> **WHAT YOU WILL DO**
Reproduce only the stretch of entries below that begins at the first line and ends at the line holding "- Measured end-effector".

Extracted records
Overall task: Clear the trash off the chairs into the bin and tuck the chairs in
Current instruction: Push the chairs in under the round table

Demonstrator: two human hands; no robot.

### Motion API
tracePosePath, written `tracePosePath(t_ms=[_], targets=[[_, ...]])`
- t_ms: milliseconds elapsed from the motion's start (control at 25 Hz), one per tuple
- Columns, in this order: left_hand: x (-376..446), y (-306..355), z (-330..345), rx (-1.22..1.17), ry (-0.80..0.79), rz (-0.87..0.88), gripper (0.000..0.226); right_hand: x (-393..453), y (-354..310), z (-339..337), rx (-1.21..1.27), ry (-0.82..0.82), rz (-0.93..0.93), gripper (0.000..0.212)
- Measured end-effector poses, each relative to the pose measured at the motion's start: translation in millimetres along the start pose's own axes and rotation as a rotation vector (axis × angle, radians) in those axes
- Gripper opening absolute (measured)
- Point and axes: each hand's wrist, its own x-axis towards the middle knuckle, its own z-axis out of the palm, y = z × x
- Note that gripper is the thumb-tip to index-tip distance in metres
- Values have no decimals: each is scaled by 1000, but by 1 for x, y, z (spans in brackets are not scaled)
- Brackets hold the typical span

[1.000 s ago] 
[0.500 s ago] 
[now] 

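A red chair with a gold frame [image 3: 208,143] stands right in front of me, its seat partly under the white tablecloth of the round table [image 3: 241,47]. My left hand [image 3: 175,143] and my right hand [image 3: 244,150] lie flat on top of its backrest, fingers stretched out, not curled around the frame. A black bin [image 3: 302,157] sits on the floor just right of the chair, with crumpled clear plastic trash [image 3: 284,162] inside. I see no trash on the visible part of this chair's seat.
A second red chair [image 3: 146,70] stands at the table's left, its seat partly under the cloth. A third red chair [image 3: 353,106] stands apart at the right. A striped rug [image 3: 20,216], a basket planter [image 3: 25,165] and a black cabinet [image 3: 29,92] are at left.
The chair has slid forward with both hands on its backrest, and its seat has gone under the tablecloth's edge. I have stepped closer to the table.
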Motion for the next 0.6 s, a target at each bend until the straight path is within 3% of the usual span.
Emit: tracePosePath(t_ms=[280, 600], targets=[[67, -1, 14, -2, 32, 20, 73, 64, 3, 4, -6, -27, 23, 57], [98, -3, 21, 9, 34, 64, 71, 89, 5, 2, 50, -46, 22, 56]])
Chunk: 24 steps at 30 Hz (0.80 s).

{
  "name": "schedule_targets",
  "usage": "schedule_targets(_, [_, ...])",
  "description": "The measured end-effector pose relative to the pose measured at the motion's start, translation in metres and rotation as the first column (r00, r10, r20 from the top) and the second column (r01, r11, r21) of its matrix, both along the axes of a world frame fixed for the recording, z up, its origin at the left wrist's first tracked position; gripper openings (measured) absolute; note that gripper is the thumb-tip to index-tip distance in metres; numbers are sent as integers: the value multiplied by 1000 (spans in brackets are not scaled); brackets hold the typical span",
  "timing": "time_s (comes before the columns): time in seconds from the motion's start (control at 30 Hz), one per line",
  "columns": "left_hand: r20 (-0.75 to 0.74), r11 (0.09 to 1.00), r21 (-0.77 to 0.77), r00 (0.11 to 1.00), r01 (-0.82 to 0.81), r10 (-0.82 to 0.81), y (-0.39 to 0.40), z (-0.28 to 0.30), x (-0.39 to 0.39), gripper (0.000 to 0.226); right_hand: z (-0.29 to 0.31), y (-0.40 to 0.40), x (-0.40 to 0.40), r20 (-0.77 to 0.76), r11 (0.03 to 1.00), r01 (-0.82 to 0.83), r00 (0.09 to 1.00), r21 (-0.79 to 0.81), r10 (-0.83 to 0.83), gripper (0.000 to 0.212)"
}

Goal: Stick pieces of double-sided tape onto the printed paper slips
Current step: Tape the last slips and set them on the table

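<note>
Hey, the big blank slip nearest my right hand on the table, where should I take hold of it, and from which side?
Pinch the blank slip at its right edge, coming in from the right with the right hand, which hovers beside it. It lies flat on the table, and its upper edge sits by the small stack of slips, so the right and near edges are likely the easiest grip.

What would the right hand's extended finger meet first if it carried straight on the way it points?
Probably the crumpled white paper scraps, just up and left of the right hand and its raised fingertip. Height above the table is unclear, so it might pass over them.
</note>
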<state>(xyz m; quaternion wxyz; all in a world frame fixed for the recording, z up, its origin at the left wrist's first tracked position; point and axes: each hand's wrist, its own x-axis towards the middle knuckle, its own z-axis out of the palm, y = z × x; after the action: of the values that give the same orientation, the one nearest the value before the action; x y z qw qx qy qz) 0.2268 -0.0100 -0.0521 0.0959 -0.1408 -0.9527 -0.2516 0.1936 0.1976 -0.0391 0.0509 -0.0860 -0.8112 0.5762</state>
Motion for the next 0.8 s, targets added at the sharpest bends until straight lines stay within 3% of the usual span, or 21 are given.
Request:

> **RESPONSE TO THIS EXERCISE**
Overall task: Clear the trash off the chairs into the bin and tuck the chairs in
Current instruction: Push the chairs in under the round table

Demonstrator: two human hands; no robot.

### Motion API
tracePosePath, written `tracePosePath(t_ms=[_], targets=[[_, ...]])`
- t_ms: milliseconds elapsed from the motion's start (control at 25 Hz), one per tuple
- Columns, in this order: left_hand: x (-376..446), y (-306..355), z (-330..345), rx (-1.22..1.17), ry (-0.80..0.79), rz (-0.87..0.88), gripper (0.000..0.226); right_hand: x (-393..453), y (-354..310), z (-339..337), rx (-1.21..1.27), ry (-0.82..0.82), rz (-0.93..0.93), gripper (0.000..0.212)
- Measured end-effector poses, each relative to the pose measured at the motion's start: translation in millimetres along the start pose's own axes and rotation as a rotation vector (axis × angle, radians) in those axes

This output is finished.